Introduction: In 1086, when idle clerks of William the Conqueror wrote the customs of Broughton (Hunts.) into the Domesday Rook, they used a word that appears only once in the many folios of that survey. The sokemen of Broughton had told the Domesday officers that their privileges included freedom from any obligation to pay a forfeit to Ramsey Abbey, which held the manor, whenever one among them committed a petty assault, minor theft or an offence they called leyrwrite. This single reference to leyrwrite in Domesday Book is also its first extant reference; whatever its pre-Conquest uses, leyrwrite first appears to us as an Anglo-Saxon loan word in a post-Conquest, Latin text.
This essay will examine leyrwite as it exists in medieval documents, as it has been understood by historians and as it can be usefully reinterpreted as a gendered fine.
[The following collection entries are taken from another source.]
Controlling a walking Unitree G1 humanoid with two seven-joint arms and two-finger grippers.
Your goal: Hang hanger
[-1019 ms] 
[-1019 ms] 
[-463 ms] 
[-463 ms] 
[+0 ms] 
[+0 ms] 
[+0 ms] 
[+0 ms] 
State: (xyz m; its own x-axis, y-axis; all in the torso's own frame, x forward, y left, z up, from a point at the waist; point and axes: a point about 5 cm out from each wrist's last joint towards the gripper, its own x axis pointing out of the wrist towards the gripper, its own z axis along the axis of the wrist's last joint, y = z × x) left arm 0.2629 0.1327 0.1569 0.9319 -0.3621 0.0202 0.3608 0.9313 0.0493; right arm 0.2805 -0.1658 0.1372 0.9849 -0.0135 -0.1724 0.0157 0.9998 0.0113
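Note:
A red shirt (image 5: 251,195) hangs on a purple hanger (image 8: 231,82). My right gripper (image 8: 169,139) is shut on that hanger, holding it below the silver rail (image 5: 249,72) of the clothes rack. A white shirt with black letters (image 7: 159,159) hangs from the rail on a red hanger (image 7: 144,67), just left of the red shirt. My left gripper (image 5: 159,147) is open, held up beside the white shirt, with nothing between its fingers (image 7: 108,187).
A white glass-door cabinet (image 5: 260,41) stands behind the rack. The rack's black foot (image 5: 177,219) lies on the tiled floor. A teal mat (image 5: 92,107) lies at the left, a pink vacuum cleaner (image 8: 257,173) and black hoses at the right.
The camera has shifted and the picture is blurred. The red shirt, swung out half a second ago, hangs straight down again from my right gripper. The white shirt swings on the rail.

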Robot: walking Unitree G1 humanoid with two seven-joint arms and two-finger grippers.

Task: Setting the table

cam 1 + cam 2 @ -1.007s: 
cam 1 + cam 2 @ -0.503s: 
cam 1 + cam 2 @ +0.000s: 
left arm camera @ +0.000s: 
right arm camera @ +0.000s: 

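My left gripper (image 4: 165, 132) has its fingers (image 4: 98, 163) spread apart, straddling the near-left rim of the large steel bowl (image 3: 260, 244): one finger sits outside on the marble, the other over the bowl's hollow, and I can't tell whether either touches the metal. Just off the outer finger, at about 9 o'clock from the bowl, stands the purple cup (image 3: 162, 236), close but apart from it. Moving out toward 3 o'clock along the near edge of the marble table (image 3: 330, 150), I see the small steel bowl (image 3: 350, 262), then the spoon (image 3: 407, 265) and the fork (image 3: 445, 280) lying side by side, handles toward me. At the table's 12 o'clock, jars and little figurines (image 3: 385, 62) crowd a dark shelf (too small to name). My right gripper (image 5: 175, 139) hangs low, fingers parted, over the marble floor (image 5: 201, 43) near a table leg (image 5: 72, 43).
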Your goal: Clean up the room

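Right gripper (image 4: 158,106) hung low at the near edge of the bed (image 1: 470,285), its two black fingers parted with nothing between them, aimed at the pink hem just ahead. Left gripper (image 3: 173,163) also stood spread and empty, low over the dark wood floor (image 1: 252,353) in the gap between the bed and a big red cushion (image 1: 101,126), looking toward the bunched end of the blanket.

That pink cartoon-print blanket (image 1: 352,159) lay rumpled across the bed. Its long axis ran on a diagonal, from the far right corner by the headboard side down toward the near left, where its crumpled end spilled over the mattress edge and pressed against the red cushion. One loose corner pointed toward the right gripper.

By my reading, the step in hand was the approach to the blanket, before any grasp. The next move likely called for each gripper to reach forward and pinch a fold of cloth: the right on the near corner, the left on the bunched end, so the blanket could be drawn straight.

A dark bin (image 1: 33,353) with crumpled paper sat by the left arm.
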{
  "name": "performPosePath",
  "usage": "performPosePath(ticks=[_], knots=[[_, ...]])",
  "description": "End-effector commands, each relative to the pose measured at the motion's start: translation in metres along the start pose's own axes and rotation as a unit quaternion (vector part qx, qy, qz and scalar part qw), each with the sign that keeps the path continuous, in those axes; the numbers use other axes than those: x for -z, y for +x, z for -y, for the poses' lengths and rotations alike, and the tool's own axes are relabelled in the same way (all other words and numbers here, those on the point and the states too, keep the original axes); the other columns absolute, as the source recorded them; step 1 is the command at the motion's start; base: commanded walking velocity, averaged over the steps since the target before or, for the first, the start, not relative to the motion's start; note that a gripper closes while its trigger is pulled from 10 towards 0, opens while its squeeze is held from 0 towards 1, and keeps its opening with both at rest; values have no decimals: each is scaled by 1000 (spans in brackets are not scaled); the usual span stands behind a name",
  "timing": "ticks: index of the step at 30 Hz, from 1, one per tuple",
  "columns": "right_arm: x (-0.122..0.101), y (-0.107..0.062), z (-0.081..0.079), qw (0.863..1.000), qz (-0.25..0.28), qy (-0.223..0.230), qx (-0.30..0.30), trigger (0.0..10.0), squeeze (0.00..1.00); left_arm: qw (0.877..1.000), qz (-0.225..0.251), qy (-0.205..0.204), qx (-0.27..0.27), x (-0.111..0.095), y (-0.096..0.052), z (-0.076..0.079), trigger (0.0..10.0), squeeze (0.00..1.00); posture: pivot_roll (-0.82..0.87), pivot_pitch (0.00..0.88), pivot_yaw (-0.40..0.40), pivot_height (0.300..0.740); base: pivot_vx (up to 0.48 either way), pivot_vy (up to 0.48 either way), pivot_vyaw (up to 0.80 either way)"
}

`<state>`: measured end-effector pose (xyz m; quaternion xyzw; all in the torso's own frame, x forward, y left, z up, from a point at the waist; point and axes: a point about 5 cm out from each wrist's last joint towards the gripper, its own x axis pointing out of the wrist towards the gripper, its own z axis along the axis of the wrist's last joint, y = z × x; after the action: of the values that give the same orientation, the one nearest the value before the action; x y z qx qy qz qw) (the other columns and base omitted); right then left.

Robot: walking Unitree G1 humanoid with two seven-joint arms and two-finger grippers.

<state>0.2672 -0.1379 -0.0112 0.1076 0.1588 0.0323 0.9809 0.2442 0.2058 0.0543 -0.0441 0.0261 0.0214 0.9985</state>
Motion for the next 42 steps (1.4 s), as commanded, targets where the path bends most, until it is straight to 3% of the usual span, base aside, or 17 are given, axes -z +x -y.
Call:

The term itself has been usually understood as a manorial fine levied for fornication, and its history has been usually placed within two contemporary frames: the moral teachings of the medieval Church and the dynamics of lordship and serfdom on medieval manors. I will suggest today that the medieval meanings of leyrwrite must also be seen within a third frame: the lives of peasant women in the half-century before the Great Plague of 1348-9.